Related Work & Insights¶
- vs. Diffusion NVS (ViewCrafter / SEVA): While diffusion models fill unobserved regions through sampling, they struggle with precise camera control. Ours achieves higher PSNR and robustness by using autoregressive random-access conditioning.
- vs. Drag-based 3D Editing (DragAnything / LightningDrag): These methods often fail due to the inversion of real images into latent spaces. Ours bypasses inversion, performing local editing through the same probabilistic inference framework, leading to better EA and PSNR.
- vs. World Models (Genie / GAIA-1): Previous world models often rely on semantic action conditions.
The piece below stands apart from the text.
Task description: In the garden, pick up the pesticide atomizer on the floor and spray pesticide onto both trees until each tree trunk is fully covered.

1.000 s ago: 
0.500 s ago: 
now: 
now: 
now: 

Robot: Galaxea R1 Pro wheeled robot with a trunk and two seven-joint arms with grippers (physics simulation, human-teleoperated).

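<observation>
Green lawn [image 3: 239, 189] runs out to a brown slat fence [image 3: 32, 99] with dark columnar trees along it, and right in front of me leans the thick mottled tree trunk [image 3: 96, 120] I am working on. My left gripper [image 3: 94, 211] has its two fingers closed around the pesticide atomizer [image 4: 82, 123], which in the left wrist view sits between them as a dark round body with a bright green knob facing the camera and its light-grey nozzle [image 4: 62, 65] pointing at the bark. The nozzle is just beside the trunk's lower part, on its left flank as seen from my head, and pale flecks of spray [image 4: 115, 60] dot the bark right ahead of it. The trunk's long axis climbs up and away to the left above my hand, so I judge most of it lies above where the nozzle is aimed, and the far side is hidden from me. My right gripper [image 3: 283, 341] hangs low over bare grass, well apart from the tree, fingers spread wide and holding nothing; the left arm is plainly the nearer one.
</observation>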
Ours is perception-driven and uses depth and flow to enforce geometric consistency.
Rating¶
- Novelty: ⭐⭐⭐⭐⭐ (Integrates PGM inference, random-access AR, and persistent memory into a unified simulator.)
- Experimental Thoroughness: ⭐⭐⭐ (Strong results on standard benchmarks, but qualitative for complex dynamics.)
- Writing Quality: ⭐⭐⭐⭐ (Clear division of components and well-explained formulations.)
- Value: ⭐⭐⭐⭐ (A significant step toward general physical world models with potential for controllable video and robotics.)